What is expected
Restate word for word the entries below, starting with the line with "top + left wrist" and continuing through the line with "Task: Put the". Include both of those lines and no others.

***** Records to use *****

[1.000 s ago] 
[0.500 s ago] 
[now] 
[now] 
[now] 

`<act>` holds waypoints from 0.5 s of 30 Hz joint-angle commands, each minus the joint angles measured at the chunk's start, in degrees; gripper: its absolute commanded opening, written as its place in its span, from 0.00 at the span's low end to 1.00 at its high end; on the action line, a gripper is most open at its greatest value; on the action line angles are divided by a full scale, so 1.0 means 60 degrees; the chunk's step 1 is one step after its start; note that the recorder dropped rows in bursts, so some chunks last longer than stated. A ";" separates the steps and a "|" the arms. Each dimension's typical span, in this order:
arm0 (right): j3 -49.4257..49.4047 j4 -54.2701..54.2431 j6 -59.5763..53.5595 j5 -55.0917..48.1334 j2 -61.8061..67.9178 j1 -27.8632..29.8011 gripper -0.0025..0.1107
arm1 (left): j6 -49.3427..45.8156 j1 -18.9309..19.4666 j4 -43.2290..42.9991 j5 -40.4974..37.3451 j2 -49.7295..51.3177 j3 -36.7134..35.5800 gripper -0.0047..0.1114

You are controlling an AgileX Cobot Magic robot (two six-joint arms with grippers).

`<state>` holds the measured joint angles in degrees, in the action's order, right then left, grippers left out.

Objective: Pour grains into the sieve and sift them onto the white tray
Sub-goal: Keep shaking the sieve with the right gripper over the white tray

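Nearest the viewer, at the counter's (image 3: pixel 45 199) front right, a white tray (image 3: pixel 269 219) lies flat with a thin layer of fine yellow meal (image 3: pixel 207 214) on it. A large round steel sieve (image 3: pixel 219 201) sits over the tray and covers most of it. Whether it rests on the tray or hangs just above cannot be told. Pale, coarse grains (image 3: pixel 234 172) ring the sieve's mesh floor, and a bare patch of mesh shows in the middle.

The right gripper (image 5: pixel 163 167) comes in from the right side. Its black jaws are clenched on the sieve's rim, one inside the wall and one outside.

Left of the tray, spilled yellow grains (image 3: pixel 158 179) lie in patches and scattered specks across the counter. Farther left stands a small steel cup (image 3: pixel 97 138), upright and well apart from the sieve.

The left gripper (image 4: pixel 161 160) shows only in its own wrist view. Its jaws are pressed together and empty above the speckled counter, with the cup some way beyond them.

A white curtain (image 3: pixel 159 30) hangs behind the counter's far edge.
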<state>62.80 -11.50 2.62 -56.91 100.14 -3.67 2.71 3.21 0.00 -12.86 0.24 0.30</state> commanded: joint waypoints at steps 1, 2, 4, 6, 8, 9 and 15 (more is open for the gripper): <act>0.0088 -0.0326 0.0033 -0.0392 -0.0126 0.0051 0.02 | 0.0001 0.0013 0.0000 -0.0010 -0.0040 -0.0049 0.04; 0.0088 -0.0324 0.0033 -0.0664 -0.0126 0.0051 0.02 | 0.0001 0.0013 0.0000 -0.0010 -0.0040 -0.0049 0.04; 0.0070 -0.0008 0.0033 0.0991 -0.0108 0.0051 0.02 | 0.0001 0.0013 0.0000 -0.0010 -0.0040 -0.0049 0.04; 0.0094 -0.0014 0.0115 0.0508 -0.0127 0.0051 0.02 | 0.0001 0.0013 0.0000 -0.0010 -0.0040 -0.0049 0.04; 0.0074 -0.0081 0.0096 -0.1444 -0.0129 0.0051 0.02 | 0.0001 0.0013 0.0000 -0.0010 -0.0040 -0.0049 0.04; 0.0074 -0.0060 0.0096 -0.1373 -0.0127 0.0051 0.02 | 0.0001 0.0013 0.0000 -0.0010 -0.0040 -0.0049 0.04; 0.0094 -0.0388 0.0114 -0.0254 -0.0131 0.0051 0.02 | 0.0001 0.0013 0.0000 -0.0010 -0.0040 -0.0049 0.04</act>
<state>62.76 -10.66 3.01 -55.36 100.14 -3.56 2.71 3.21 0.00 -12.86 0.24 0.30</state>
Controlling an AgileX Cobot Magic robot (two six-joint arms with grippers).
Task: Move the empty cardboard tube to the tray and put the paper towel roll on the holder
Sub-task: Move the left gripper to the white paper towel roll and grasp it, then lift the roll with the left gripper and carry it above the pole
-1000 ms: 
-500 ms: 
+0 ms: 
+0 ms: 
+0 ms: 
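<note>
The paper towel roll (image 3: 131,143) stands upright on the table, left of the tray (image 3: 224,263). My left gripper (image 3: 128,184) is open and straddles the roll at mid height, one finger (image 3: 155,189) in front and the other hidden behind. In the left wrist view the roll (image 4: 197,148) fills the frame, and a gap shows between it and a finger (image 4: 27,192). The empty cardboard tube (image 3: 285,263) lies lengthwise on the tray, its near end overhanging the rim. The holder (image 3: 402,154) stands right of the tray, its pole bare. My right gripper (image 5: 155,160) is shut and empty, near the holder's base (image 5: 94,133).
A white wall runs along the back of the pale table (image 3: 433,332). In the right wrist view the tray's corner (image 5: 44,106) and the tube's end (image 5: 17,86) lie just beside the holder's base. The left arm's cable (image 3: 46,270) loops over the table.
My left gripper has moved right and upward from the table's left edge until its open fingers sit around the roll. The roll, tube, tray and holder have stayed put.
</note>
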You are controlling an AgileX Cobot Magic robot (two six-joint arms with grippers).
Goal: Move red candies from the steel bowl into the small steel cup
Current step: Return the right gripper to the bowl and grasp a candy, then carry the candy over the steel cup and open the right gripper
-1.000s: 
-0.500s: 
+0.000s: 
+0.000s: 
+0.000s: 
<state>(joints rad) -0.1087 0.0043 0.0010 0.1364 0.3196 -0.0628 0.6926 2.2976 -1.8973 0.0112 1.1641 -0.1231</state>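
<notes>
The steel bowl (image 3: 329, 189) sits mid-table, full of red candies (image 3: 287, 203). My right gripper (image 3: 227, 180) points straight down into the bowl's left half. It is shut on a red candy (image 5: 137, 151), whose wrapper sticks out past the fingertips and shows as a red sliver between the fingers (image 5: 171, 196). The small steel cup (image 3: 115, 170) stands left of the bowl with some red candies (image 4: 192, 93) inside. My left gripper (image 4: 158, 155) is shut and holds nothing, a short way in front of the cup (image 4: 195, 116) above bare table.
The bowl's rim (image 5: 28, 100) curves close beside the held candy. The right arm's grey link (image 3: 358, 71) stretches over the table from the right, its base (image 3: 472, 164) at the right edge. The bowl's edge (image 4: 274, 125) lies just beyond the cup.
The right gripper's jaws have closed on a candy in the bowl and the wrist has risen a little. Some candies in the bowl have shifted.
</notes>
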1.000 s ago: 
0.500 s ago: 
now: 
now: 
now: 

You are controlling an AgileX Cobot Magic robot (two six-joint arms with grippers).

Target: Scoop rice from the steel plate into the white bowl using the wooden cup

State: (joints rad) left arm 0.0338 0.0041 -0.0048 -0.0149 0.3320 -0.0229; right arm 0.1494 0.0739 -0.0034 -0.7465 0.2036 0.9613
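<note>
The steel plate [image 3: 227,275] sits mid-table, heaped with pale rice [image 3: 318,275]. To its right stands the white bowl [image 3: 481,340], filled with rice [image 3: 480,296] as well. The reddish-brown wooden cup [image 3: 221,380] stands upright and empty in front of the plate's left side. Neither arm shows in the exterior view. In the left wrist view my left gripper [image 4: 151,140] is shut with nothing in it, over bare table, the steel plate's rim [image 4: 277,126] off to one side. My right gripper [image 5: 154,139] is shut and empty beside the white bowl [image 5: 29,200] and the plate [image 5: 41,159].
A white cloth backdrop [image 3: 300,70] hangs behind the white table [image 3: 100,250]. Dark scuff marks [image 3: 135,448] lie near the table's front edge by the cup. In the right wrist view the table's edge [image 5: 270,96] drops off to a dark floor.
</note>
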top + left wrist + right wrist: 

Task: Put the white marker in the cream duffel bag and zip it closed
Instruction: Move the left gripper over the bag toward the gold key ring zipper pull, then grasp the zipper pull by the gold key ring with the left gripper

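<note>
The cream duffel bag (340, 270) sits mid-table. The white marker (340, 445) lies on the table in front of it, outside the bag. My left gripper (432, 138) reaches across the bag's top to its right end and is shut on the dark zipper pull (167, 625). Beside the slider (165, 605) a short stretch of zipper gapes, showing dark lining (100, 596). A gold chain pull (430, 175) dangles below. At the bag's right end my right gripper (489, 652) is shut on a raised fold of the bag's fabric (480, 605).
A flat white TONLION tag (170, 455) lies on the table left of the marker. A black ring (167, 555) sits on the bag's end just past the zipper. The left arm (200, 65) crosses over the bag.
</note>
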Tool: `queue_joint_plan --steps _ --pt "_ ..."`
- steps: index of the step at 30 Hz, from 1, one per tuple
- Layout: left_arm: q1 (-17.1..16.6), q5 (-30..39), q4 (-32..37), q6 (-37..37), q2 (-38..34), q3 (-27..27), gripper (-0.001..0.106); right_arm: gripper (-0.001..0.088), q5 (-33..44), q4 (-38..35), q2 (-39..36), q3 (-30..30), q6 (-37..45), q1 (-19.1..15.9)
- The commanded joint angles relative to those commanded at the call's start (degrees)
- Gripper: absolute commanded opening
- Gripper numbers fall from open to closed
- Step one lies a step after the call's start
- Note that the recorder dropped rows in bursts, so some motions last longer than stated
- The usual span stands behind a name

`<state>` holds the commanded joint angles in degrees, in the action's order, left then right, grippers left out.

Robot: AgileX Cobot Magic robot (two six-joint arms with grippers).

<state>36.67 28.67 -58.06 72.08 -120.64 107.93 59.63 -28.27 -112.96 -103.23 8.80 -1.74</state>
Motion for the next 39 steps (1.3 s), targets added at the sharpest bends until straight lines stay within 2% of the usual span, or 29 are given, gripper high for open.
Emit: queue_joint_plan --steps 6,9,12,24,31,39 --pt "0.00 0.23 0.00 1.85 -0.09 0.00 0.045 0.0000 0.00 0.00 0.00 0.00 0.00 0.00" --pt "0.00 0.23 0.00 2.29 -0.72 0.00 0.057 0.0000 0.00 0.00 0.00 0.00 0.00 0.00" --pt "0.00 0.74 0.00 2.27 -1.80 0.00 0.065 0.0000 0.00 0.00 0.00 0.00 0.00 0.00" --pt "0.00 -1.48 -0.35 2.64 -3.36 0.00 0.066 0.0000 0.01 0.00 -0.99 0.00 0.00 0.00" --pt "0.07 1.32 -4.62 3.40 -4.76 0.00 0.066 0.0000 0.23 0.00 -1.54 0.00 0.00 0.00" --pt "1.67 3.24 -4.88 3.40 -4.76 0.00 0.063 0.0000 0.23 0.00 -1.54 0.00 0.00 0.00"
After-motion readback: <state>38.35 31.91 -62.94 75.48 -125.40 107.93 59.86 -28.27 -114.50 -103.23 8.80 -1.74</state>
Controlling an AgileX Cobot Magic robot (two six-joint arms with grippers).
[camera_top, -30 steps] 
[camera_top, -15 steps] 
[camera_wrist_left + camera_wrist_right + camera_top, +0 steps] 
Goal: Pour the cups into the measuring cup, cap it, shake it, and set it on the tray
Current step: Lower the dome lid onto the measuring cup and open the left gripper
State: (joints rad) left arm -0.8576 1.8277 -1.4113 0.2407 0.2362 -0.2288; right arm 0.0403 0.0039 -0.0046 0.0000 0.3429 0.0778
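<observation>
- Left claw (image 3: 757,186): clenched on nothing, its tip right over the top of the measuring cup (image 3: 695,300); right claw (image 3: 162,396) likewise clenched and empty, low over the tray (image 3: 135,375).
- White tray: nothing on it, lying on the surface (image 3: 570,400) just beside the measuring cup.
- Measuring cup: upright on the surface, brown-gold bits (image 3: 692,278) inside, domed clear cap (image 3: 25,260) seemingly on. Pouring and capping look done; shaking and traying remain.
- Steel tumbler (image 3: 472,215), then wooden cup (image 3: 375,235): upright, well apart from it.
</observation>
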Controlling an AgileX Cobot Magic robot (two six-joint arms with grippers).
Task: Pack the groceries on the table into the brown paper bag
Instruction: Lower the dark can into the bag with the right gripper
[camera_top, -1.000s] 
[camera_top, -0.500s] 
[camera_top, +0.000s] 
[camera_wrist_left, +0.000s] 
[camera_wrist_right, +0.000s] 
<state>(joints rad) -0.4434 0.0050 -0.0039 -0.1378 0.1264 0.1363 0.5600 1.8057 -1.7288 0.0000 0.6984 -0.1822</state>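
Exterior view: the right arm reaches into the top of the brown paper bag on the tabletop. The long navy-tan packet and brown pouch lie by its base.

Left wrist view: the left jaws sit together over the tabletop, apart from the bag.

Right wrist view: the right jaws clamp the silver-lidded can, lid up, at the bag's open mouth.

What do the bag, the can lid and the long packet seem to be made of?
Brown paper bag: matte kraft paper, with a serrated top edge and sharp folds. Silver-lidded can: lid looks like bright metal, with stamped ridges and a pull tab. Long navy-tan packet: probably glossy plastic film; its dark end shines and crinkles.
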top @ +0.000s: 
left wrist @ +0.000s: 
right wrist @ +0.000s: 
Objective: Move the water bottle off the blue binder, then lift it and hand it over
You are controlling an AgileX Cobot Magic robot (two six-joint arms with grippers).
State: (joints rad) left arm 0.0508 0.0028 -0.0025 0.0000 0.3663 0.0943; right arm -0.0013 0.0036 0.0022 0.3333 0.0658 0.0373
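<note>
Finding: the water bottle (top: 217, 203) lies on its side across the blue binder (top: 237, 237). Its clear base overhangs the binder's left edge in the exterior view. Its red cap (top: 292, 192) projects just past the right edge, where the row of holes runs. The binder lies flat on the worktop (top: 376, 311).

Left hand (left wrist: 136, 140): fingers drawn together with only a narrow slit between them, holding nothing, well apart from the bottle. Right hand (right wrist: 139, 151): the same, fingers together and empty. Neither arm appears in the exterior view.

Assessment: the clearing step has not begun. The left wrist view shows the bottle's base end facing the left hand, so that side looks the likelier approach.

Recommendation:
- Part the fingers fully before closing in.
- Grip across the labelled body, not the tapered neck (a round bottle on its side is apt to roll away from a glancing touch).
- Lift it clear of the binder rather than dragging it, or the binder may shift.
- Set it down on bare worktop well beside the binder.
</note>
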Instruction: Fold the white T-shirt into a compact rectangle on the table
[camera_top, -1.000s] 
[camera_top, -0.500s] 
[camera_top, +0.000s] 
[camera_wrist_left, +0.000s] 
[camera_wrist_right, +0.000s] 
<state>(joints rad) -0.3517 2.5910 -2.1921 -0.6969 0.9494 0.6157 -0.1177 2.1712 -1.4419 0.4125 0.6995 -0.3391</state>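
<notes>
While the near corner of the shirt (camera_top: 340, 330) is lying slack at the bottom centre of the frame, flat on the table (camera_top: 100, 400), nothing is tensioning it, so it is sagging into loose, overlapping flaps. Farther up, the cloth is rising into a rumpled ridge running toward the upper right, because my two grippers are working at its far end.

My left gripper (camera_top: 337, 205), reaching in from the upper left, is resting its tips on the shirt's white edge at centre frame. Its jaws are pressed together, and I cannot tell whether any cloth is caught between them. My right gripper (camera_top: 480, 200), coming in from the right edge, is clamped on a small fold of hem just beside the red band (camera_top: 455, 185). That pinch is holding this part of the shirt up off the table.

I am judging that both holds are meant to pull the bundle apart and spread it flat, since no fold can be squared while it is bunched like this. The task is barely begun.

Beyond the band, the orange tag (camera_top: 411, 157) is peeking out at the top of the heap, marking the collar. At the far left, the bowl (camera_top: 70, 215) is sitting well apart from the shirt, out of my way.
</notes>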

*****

Your response
top + left wrist + right wrist: 

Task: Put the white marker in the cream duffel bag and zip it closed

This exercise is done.